The present study was aimed to investigate whether calreticulin (CRT) was involved in the protective effect of hypoxic preconditioning (HPC) against oxidative stress injury in rat cardiomyocytes. Neonatal cardiomyocytes were prepared from Sprague-Dawley rats aged 24 h, and cultured in DMEM medium containing 10% fetal bovine serum. The cultured cardiomyocytes were randomly divided into 8 groups as follows: (1) hydrogen peroxide stress (H(2)O(2) group); (2) brief hypoxic exposure for 20 min to simulate HPC (HPC group); (3) hypoxic exposure for 20 min followed by normoxic reoxygenation for 24 h before hydrogen peroxide stress (HPC + H(2)O(2) group); (4) SB203580 (a specific inhibitor of p38 MAPK) + HPC + H(2)O(2) group; (5) CRT antisense oligonucleotide transfection (AS group); (6) AS + H(2)O(2) group; (7) AS + HPC + H(2)O(2) group; (8) control group. Morphological observation, lactate dehydrogenase (LDH) leakage and flow cytometry were employed to assess cell apoptosis and necrosis. RT-PCR and Western blot were used to detect CRT expression and activity of p38 MAPK. All experiments were repeated at least four separate times. The results obtained were as follows: (1) HPC relieved cell injury caused by H(2)O(2). Compared with that in H(2)O(2) group, the cell survival rate increased by 18.0% (P<0.05), apoptotic rate and LDH leakage in culture medium decreased by 19.4% and 53.0%, respectively (P<0.05) in HPC + H(2)O(2) group. (2) H(2)O(2) induced CRT over-expression (7.1-fold increase compared with control, P<0.05), while HPC resulted in mild CRT up-regulation (2.4-fold increase compared with control, P<0.05), suggesting that HPC can relieve the over-expression of CRT induced by H(2)O(2). (3) CRT AS transfection weakened the protection of HPC. Compared with that in HPC + H(2)O(2) group, the cell survival rate decreased by 4% (P<0.05), and apoptotic rate and LDH leakage in culture medium increased by 2.6% and 39.0%, respectively (P< 0.05) in AS + HPC + H(2)O(2) group. (4) The protection of HPC and HPC-induced upregulation of CRT were almost eliminated when SB203580 was administered before HPC. These results suggest that HPC up-regulates CRT expression through the p38 MAPK signaling pathway and protects cardiomyocytes from oxidative stress injury.

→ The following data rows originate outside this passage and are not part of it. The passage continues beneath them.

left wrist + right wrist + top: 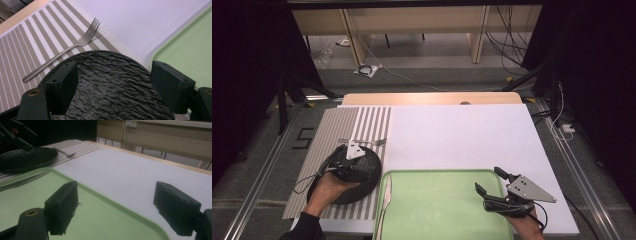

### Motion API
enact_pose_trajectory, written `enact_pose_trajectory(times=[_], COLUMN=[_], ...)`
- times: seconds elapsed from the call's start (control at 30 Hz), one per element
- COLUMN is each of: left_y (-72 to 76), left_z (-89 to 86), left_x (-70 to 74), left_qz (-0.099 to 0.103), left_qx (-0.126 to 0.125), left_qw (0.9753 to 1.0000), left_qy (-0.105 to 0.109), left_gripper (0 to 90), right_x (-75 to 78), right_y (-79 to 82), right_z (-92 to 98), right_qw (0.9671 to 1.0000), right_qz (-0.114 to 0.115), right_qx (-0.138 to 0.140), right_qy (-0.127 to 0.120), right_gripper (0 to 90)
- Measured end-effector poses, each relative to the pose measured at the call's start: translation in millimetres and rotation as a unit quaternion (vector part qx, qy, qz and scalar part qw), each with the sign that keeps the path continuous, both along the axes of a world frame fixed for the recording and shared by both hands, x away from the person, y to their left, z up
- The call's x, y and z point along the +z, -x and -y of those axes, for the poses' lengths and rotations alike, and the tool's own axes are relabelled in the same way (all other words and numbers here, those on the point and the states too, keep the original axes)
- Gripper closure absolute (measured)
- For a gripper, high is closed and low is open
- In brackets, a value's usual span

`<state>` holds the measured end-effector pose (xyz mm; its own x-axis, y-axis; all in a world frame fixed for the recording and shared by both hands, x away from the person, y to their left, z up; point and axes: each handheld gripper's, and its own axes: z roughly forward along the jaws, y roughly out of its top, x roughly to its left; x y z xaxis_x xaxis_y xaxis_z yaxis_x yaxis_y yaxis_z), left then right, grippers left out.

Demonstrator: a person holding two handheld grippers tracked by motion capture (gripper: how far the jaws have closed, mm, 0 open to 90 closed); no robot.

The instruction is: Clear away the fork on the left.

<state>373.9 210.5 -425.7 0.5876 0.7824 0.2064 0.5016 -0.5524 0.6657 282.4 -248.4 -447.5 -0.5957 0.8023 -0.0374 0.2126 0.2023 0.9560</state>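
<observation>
Lower left of the frame, left tongs (353, 156) gape over the black plate (371, 172); right tongs (490, 181) gape above the green tray (437, 210).

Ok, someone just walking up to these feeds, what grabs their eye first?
Probably the black textured plate on the striped placemat at the left, with the left tool open over it and a fork lying just beyond. Next, the big green tray at the near edge, a knife along its left side and the right tool open above its right part.
</observation>
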Motion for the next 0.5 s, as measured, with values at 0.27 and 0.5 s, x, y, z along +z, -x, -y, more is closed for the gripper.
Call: enact_pose_trajectory(times=[0.27,0.5], left_y=[-28.0,-53.7], left_z=[-8.6,-14.7], left_x=[-0.6,-0.8], left_qz=[-0.005,-0.028], left_qx=[0.009,0.012], left_qw=[0.9999,0.9994], left_qy=[-0.013,-0.017], left_gripper=[23.1,23.3], right_x=[0.0,0.0], right_y=[0.2,0.2], right_z=[0.0,-0.2], right_qw=[1.0,1.0], right_qz=[0.0,0.0], right_qx=[0.0,0.001], right_qy=[0.001,0.0], right_gripper=[20.8,20.8])
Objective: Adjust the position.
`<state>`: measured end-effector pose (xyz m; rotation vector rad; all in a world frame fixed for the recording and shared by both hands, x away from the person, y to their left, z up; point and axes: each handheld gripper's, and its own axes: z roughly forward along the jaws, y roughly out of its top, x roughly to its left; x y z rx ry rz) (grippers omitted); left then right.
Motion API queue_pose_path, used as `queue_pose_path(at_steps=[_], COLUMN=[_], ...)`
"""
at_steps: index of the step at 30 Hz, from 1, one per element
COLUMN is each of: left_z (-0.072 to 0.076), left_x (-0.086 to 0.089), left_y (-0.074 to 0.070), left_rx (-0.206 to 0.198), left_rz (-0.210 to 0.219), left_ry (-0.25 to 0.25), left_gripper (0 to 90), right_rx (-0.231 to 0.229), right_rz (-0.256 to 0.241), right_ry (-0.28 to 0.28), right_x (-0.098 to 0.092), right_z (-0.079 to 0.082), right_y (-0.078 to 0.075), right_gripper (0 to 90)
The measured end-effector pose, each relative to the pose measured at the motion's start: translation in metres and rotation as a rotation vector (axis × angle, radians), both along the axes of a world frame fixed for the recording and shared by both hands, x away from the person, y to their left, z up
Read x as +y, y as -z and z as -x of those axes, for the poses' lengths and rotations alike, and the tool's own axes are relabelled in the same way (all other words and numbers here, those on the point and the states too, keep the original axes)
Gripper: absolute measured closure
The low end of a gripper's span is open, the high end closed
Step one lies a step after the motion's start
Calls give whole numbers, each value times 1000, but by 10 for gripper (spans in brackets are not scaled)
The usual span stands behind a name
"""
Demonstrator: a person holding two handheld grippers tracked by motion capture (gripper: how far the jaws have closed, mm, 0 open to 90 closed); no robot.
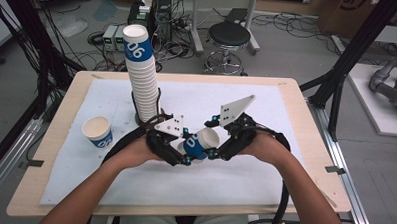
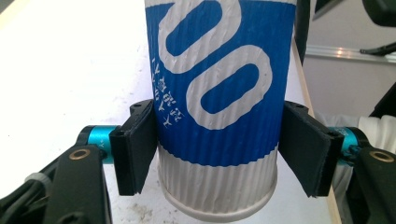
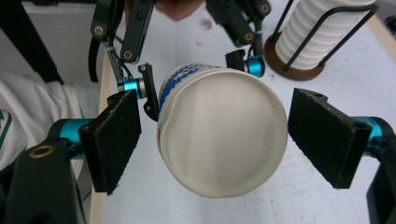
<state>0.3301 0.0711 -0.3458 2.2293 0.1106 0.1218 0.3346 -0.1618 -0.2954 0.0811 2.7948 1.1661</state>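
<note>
- Held cup (image 1: 199, 143): blue and white ribbed paper cup, above the white mat (image 1: 264, 179) just short of table centre, between the two grippers. It lies tilted, mouth toward 3 o'clock and slightly up, base toward 9 o'clock.
- Left gripper (image 1: 185, 154): comes in from 8 o'clock. In the left gripper view the cup (image 2: 217, 107) stands between the black pads (image 2: 136, 147); both pads press the ribbed wall near the base. Jaws clamped on the cup.
- Right gripper (image 1: 213, 142): comes in from 4 o'clock, at the cup's mouth end. In the right gripper view its pads (image 3: 114, 140) stand to either side of the rim with a gap on each side, the gap at 3 o'clock wider. Jaws spread, touching nothing.
- Same view: the cup mouth (image 3: 223, 135) faces the camera, the rim dented at 9 o'clock. The left gripper (image 3: 198, 77) shows behind it, clamped on the wall.
- Stack (image 1: 141, 75): tall column of nested cups in a black wire holder, at 11 o'clock from the held cup, well apart. Top cup shows a blue band.
- Loose cup (image 1: 98, 131): upright on the mat at 9 o'clock from the grippers, mouth up, apart from the stack.
- Table (image 1: 61, 117): pale wood, the mat covering most of it.
</note>
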Motion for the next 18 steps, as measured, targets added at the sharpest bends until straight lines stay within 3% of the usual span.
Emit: queue_pose_path(at_steps=[10,18], left_z=[2,3], left_x=[-6,-6], left_y=[-1,2], left_rx=[-5,-5], left_rz=[-39,-31], left_ry=[25,48], left_gripper=[311,313], right_rx=[10,44], right_rz=[95,104], right_ry=[-39,-47], right_x=[12,10], right_z=[0,-1], right_y=[6,7], right_gripper=[253,321])
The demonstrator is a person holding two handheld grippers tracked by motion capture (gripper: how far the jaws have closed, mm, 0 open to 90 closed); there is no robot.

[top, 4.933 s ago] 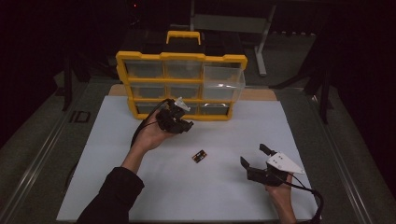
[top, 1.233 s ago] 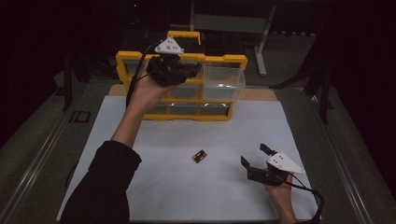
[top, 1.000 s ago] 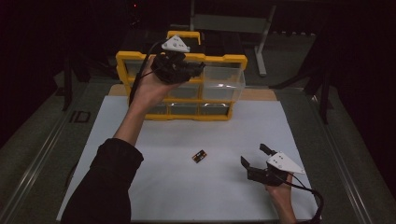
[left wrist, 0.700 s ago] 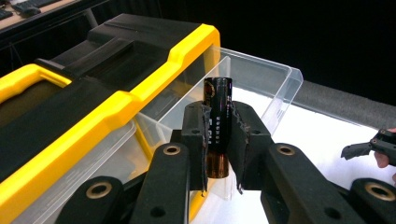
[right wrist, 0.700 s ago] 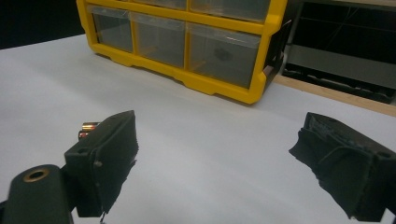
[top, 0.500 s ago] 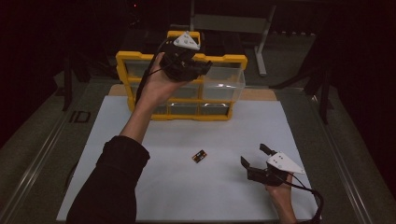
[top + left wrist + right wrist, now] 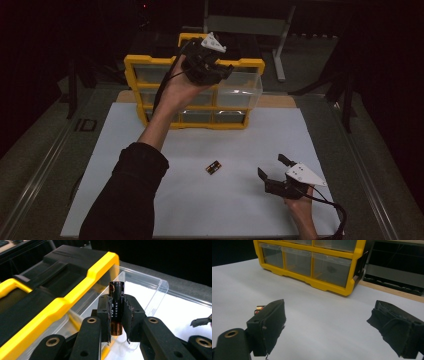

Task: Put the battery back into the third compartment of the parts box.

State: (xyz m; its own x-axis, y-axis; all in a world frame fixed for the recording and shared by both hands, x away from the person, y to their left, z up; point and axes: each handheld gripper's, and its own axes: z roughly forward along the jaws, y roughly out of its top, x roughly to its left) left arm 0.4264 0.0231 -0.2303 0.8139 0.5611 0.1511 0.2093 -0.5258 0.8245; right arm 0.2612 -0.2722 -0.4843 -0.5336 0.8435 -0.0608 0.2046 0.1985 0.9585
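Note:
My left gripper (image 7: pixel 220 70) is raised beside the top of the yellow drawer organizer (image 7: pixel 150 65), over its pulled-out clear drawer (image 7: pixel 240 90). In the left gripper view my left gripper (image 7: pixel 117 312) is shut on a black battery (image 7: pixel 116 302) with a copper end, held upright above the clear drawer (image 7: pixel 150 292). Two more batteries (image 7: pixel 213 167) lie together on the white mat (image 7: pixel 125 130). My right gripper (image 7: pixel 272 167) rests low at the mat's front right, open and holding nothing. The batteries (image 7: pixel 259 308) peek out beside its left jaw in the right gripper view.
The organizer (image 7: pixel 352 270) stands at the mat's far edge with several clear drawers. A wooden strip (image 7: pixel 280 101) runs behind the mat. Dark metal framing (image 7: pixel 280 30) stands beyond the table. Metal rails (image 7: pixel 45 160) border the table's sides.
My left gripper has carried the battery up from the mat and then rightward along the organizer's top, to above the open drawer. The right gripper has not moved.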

本研究旨在探讨钙网蛋白(CRT)是否参与低氧预处理(HPC)对大鼠心肌细胞氧化应激损伤的保护作用。从24小时龄的Sprague-Dawley大鼠制备新生心肌细胞,并在含有10%胎牛血清的DMEM培养基中培养。将培养的心肌细胞随机分为8组如下:(1)过氧化氢应激组(H₂O₂组);(2)短暂低氧暴露20分钟以模拟HPC组(HPC组);(3)低氧暴露20分钟,然后在过氧化氢应激前常氧复氧24小时组(HPC + H₂O₂组);(4)SB203580(p38丝裂原活化蛋白激酶的特异性抑制剂)+ HPC + H₂O₂组;(5)CRT反义寡核苷酸转染组(AS组);(6)AS + H₂O₂组;(7)AS + HPC + H₂O₂组;(8)对照组。采用形态学观察、乳酸脱氢酶(LDH)漏出及流式细胞术评估细胞凋亡和坏死。采用逆转录聚合酶链反应(RT-PCR)和蛋白质印迹法检测CRT表达及p38丝裂原活化蛋白激酶活性。所有实验至少独立重复4次。获得的结果如下:(1)HPC减轻了H₂O₂所致的细胞损伤。与H₂O₂组相比,HPC + H₂O₂组细胞存活率提高了18.0%(P<0.05),凋亡率及培养基中LDH漏出分别降低了19.4%和53.0%(P<0.05)。(2)H₂O₂诱导CRT过表达(与对照组相比增加7.1倍,P<0.05),而HPC导致CRT轻度上调(与对照组相比增加2.4倍,P<0.05),提示HPC可减轻H₂O₂诱导的CRT过表达。(3)CRT反义寡核苷酸转染减弱了HPC的保护作用。与HPC + H₂O₂组相比,AS + HPC + H₂O₂组细胞存活率降低了4%(P<0.05),凋亡率及培养基中LDH漏出分别增加了2.6%和39.0%(P<0.05)。(4)在HPC前给予SB203580时,HPC的保护作用及HPC诱导的CRT上调几乎被消除。这些结果提示,HPC通过p38丝裂原活化蛋白激酶信号通路上调CRT表达并保护心肌细胞免受氧化应激损伤。